Rather than a heightened sense of responsibility to society at large, I've noticed precisely the opposite. East Asians generally show little consideration for people around them, whether it's rampant spitting in Hong Kong, complete disregard for other vehicles by motorists, bicyclists and even pedestrians in Bali, or simply the unwillingness to help a bewildered visitor without a product or service to sell him. Asians raise indifference - as opposed to outright rudeness, as practiced in my native New York - to an art form.
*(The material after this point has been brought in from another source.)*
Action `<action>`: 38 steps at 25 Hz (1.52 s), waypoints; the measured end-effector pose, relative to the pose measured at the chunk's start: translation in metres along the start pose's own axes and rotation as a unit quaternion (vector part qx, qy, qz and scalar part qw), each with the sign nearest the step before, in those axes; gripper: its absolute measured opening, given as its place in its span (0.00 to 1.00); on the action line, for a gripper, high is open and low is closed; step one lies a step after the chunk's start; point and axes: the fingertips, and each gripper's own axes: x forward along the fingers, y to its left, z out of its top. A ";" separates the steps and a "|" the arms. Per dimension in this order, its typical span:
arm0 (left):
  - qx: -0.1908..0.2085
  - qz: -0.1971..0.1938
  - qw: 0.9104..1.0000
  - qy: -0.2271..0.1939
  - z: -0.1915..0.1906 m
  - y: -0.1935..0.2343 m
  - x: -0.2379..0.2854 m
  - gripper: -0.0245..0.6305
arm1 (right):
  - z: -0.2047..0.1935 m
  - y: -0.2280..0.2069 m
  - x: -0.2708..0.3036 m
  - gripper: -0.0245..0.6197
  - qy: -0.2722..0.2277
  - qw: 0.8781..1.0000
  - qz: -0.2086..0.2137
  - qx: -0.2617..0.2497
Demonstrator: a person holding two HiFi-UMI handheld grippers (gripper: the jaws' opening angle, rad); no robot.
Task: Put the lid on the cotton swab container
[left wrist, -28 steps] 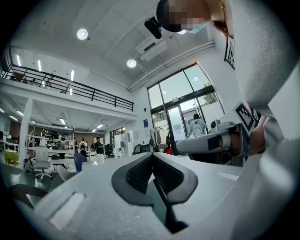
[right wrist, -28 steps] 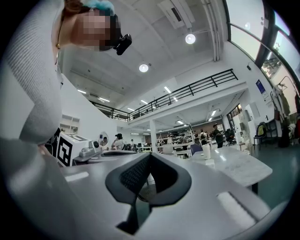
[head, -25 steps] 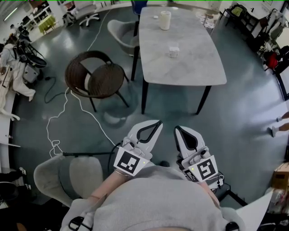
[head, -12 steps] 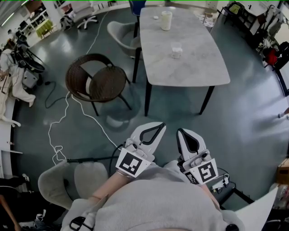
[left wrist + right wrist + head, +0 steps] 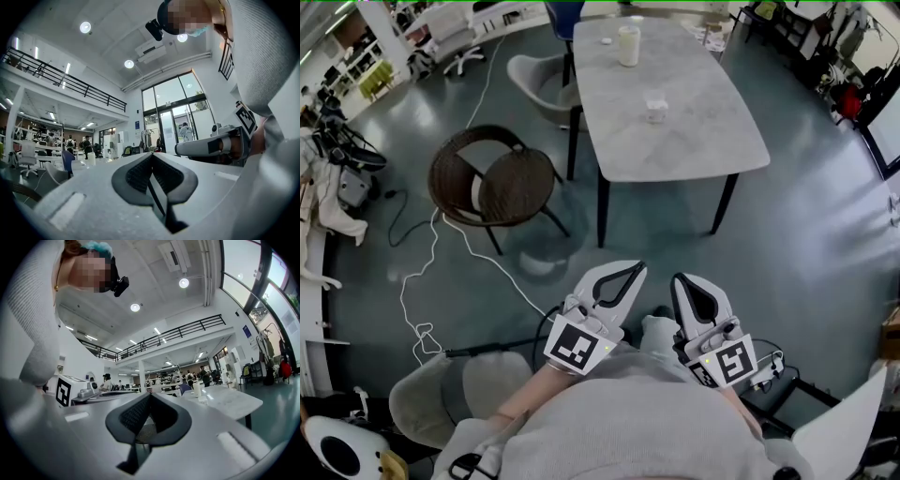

This bewildered visitor couldn't understand the contradiction between Lee's Asian values and Asian behavior until an Indonesian friend came to the rescue. Of course we sacrifice for the greater good, she explained, but that greater good extends no farther than our own clan. The closer the connection, the more we'll sacrifice, so we'll do the most for our families, then perhaps our friends. But without some personal connection, we couldn't care less.
That understanding of Asian values makes Asian behavior much clearer. For example, it puts the Asian economic crisis of the late 1990s and the ineffectiveness of subsequent reforms into a sensible perspective. Crony capitalism wasn't the result of some structural or legal deficiency that can be fixed through restructuring or stricter regulation, it was, and is, a natural consequence of the government and its business supporters becoming a clan unto themselves. Until governments stop playing a leading role in national economies, the problems underlying the crisis will persist.
Asian values explain the widespread acceptance of Indonesia's disgraced former president Suharto turning his children into business tycoons, and why families loll down a crowded sidewalk as if they own it. Most of all, Asian values explain why, even with a population that he declared was prepared to sacrifice for the greater good, Lee Kuan Yew fashioned Singapore into a restrictive society that proscribes choices narrowly.
When he takes office on Thursday, Lee Hsien Loong will become the fourth ruler in East Asia currently occupying their father's old post. He'll join Philippine President Gloria Macapagal-Arroyo, Indonesian President Megawati Sukarnoputri, and North Korea's Dear Leader Kim Jong-il, whose dead father remains head of state. The younger Lee is the first to reach the top while his predecessor-father remains on the scene.
So instead of worrying about taboos and restrictions on freedom, let's celebrate Lee Hsien Loong's ascension as a grand triumph of Lee Kuan Yew's celebrated Asian values. They've always been a family affair.